### Action item
Repeat the data exactly as it stands.

### Data listing
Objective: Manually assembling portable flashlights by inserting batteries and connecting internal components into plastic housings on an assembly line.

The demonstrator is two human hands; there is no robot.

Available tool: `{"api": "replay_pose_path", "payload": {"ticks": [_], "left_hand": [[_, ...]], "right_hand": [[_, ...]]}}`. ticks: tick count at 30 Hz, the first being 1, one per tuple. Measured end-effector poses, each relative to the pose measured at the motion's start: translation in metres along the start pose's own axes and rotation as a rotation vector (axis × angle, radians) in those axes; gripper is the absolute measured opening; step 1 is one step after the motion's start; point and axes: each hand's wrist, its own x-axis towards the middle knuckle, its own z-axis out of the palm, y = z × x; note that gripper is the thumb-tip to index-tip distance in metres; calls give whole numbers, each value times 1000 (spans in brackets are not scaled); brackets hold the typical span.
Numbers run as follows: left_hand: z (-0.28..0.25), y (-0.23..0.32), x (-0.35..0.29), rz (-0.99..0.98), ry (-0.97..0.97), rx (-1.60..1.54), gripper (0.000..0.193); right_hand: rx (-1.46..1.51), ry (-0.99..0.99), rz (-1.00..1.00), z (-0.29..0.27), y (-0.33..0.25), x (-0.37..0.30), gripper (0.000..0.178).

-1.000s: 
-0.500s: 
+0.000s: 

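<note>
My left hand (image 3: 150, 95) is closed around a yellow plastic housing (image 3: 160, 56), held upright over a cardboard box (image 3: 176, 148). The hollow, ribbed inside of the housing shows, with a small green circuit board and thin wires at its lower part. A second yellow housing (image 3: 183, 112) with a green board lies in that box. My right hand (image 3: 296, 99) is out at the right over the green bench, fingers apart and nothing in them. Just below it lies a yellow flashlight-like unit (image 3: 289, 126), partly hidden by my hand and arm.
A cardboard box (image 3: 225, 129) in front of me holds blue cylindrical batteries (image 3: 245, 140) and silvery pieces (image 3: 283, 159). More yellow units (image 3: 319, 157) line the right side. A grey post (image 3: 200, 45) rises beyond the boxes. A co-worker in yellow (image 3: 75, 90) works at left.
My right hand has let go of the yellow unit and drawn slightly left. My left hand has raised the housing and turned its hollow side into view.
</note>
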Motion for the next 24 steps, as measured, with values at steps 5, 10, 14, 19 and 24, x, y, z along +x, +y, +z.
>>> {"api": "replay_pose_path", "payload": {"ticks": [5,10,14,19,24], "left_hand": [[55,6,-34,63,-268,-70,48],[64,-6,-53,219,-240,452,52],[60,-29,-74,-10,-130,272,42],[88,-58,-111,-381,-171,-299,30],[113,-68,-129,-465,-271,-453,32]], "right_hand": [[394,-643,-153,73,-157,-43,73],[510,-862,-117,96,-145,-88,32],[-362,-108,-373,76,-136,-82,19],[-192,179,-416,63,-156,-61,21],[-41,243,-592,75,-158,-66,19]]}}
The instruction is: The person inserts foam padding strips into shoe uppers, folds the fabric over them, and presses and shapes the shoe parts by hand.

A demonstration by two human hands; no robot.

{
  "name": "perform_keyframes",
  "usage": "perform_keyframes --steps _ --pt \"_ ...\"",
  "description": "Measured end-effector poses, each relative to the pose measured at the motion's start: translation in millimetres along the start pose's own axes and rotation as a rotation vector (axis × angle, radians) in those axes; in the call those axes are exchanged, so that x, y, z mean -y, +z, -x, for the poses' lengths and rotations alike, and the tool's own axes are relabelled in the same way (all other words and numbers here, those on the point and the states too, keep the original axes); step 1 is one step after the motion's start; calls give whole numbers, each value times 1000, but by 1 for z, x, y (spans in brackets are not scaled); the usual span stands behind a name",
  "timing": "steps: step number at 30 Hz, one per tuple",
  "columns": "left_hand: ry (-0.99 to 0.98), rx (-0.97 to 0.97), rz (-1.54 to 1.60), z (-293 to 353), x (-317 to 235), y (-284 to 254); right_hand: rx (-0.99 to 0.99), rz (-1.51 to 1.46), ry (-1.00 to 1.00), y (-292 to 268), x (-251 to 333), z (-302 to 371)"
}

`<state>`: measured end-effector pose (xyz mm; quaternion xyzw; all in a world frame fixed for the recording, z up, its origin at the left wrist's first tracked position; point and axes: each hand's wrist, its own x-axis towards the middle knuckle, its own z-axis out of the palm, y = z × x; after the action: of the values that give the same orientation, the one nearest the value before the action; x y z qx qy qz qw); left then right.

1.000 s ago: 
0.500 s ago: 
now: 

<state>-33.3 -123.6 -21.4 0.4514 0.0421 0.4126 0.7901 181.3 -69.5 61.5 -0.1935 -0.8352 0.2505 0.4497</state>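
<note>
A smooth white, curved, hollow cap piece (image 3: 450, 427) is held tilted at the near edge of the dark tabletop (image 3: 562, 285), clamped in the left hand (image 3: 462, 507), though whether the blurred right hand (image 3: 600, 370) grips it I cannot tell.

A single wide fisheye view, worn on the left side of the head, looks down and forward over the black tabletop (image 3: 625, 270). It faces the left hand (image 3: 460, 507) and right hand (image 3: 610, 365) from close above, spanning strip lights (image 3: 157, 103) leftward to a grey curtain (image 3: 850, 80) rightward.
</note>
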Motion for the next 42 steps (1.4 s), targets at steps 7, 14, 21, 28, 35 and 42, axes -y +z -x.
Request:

### Response for this exercise
Objective: Manually assembling portable flashlights by inserting batteries and connecting internal components into plastic housings on an assembly line.

The demonstrator is two human hands; there is no robot.

Available tool: `{"api": "replay_pose_path", "payload": {"ticks": [_], "left_hand": [[_, ...]], "right_hand": [[_, ...]]}}`. ticks: tick count at 30 Hz, the first being 1, one per tuple. Measured end-effector poses, each relative to the pose measured at the motion's start: translation in metres along the start pose's own axes and rotation as a rotation vector (axis × angle, radians) in those axes; gripper is the absolute measured opening; step 1 is one step after the motion's start; point and axes: each hand's wrist, its own x-axis towards the middle knuckle, its own z-axis out of the palm, y = z × x; note that gripper is the thumb-tip to index-tip distance in metres; calls give whole numbers, each value times 1000 (spans in brackets are not scaled); brackets hold the typical span.
Numbers run as follows: left_hand: z (-0.28..0.25), y (-0.23..0.32), x (-0.35..0.29), rz (-0.99..0.98), ry (-0.97..0.97), rx (-1.60..1.54), gripper (0.000..0.193); right_hand: rx (-1.46..1.51), ry (-0.99..0.99), rz (-1.00..1.00), z (-0.29..0.27), y (-0.33..0.25), x (-0.37..0.30), gripper (0.000..0.178).

-1.000s: 
-0.500s: 
+0.000s: 

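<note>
My left hand (image 3: 150, 95) is closed around a yellow plastic housing (image 3: 160, 56), held upright over a cardboard box (image 3: 176, 148). The hollow, ribbed inside of the housing shows, with a small green circuit board and thin wires at its lower part. A second yellow housing (image 3: 183, 112) with a green board lies in that box. My right hand (image 3: 296, 99) is out at the right over the green bench, fingers apart and nothing in them. Just below it lies a yellow flashlight-like unit (image 3: 289, 126), partly hidden by my hand and arm.
A cardboard box (image 3: 225, 129) in front of me holds blue cylindrical batteries (image 3: 245, 140) and silvery pieces (image 3: 283, 159). More yellow units (image 3: 319, 157) line the right side. A grey post (image 3: 200, 45) rises beyond the boxes. A co-worker in yellow (image 3: 75, 90) works at left.
My right hand has let go of the yellow unit and drawn slightly left. My left hand has raised the housing and turned its hollow side into view.
</note>
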Motion for the next 24 steps, as measured, with values at steps 5, 10, 14, 19 and 24, x, y, z along +x, +y, +z.
>>> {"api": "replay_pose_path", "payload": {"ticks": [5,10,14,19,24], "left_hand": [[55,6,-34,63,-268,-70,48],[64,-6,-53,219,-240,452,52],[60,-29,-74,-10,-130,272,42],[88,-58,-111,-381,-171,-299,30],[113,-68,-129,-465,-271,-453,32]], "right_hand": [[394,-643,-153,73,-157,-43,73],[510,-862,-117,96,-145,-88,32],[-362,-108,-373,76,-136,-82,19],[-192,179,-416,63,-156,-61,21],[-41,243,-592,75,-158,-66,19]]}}
The instruction is: The person inserts foam padding strips into shoe uppers, folds the fabric over them, and presses and shapes the shoe parts by hand.

A demonstration by two human hands; no robot.

{
  "name": "perform_keyframes",
  "usage": "perform_keyframes --steps _ --pt \"_ ...\"",
  "description": "Measured end-effector poses, each relative to the pose measured at the motion's start: translation in millimetres along the start pose's own axes and rotation as a rotation vector (axis × angle, radians) in those axes; in the call those axes are exchanged, so that x, y, z mean -y, +z, -x, for the poses' lengths and rotations alike, and the tool's own axes are relabelled in the same way (all other words and numbers here, those on the point and the states too, keep the original axes); step 1 is one step after the motion's start; calls give whole numbers, each value times 1000, but by 1 for z, x, y (spans in brackets are not scaled); the usual span stands behind a name",
  "timing": "steps: step number at 30 Hz, one per tuple",
  "columns": "left_hand: ry (-0.99 to 0.98), rx (-0.97 to 0.97), rz (-1.54 to 1.60), z (-293 to 353), x (-317 to 235), y (-284 to 254); right_hand: rx (-0.99 to 0.99), rz (-1.51 to 1.46), ry (-1.00 to 1.00), y (-292 to 268), x (-251 to 333), z (-302 to 371)"
}

`<state>`: measured end-effector pose (xyz mm; quaternion xyzw; all in a world frame fixed for the recording, z up, its origin at the left wrist's first tracked position; point and axes: each hand's wrist, its own x-axis towards the middle knuckle, its own z-axis out of the palm, y = z × x; after the action: of the values that give the same orientation, the one nearest the value before the action; x y z qx qy qz qw); left then right.

1.000 s ago: 
0.500 s ago: 
now: 

<state>-33.3 -123.6 -21.4 0.4514 0.0421 0.4126 0.7901 181.3 -69.5 61.5 -0.1935 -0.8352 0.2505 0.4497</state>
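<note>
A smooth white, curved, hollow cap piece (image 3: 450, 427) is held tilted at the near edge of the dark tabletop (image 3: 562, 285), clamped in the left hand (image 3: 462, 507), though whether the blurred right hand (image 3: 600, 370) grips it I cannot tell.

A single wide fisheye view, worn on the left side of the head, looks down and forward over the black tabletop (image 3: 625, 270). It faces the left hand (image 3: 460, 507) and right hand (image 3: 610, 365) from close above, spanning strip lights (image 3: 157, 103) leftward to a grey curtain (image 3: 850, 80) rightward.
</note>
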Motion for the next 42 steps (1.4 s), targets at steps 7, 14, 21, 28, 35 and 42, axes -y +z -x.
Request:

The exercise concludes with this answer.